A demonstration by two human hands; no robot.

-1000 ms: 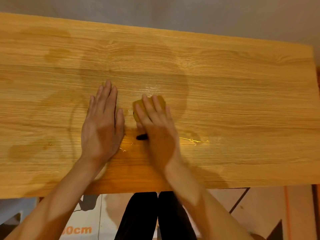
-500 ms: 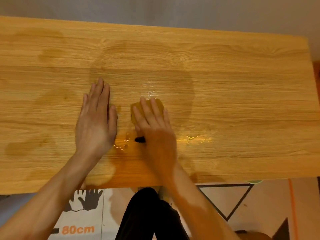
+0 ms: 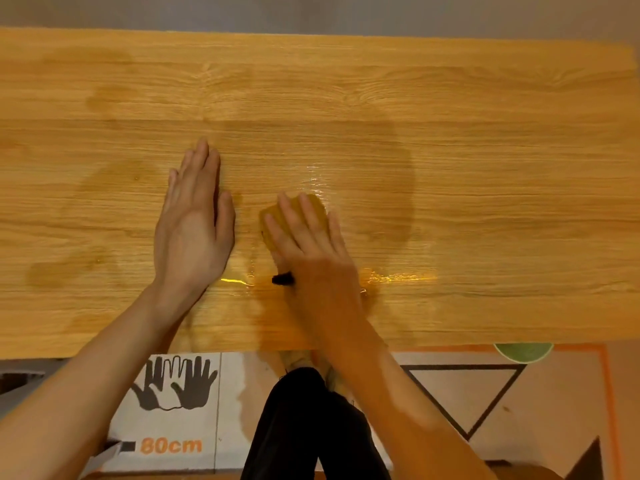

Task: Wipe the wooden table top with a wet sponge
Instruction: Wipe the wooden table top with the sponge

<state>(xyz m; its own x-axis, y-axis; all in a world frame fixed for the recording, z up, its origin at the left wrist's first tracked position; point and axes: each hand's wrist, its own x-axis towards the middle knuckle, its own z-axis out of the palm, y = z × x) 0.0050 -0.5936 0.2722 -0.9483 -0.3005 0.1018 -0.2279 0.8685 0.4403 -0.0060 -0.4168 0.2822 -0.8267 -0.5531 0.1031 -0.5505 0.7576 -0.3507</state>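
Floor mat (image 3: 194, 410) with hand outlines lies under near bench edge | left hand (image 3: 194, 230) flat, fingers straight together, palm on wooden bench (image 3: 485, 168) | right hand (image 3: 311, 251) presses sponge (image 3: 311, 206) mid-bench with straight fingers | wet sheen (image 3: 398, 277) beside right hand, darker damp patches farther out.

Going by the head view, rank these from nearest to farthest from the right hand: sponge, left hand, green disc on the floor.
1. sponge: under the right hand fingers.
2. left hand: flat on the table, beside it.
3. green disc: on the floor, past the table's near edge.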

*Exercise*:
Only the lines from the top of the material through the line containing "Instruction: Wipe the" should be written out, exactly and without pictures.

*Response to the task*:
A demonstration by two human hands; no robot.

-1000 ms: 
-500 ms: 
+0 ms: 

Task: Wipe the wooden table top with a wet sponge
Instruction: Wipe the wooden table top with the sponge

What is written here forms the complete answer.